CARIOCA (com cara “o quê?”)
Mas que ônibus foi esse que você pegou?

BACANTE
Sabe que eu não lembro. Eu inclusive tava tentando lembrar agora, porque preciso ir pra lá. Mas – não se preocupa que não foi incômodo algum – você me pediu informação e acabei esquecendo do compromisso. Pra onde você ia mesmo?

4 professores de português de Portugal oferecendo os préstimos na porta do CCBB

'4 comentários para “Stabat Mater”'
  1. Ronaldo Ventura disse:

    Com todo o respeito.
    Essa foi a melhor resenha sobre um espetáculo que já li na vida!

  2. Fabrício Muriana disse:

    Porra, Ronaldo.
    Como diz a Fernanda D’Umbra, fiquei todo prosa.

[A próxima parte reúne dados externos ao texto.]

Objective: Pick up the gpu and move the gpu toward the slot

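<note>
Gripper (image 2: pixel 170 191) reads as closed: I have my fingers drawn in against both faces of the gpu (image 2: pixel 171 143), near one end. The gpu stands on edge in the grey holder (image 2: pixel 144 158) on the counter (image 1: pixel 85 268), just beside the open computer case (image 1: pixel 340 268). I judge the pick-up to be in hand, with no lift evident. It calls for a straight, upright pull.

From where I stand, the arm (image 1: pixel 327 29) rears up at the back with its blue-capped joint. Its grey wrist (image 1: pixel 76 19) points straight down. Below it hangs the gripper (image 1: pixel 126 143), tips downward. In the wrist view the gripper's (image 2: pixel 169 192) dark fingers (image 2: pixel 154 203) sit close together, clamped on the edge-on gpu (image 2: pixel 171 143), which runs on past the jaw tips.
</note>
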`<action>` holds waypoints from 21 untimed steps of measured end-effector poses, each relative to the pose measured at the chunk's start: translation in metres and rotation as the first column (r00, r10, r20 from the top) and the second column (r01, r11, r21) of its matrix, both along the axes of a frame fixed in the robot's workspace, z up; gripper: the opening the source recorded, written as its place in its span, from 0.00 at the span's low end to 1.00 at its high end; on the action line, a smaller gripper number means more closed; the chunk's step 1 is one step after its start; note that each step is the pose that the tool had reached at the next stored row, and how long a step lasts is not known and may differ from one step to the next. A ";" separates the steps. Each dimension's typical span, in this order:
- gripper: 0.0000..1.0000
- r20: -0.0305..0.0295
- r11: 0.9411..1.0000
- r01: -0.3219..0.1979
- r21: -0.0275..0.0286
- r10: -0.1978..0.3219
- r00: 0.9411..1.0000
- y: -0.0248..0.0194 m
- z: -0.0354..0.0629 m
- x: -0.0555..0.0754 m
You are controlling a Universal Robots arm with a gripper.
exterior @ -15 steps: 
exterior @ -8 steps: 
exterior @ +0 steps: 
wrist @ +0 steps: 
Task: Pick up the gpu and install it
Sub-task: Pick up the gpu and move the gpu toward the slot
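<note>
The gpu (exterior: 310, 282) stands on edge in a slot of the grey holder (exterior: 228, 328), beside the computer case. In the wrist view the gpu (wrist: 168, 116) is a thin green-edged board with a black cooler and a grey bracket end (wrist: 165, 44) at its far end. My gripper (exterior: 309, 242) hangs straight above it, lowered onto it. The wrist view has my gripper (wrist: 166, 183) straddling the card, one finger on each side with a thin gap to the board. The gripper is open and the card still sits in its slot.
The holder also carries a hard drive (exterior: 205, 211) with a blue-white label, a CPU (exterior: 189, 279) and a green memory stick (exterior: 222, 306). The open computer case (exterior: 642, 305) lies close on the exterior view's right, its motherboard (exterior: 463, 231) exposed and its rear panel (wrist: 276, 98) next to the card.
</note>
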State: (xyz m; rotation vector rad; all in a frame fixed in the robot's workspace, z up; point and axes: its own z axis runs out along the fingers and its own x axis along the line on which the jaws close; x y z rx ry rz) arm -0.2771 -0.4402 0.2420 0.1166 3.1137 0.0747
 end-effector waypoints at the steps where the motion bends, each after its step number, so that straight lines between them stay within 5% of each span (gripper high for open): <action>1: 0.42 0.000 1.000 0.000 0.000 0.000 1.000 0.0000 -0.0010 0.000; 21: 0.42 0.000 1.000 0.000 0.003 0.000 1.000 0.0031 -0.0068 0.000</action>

Vindo de você, sei que o elogio é grande.
    Essa crítica tb estará no cenacriticacontemporanea, dentro do site do riocena. Deve entrar entre hj e amanhã.
    Valeu e apareça.

  3. elder disse:

    juro que comprei o ingresso pra ver essa peça quando ela foi encenada no fitei, no porto, mas fiquei com uma preguiça imensa ao ver a foto da atriz no programa. acabei indo numa festa de são joão fraquinha, fraquinha.

  4. Fabrício Muriana disse:

    O teatro é muito mais cruel do que as outras artes. Perdeu – na maior partes das vezes – se fudeu.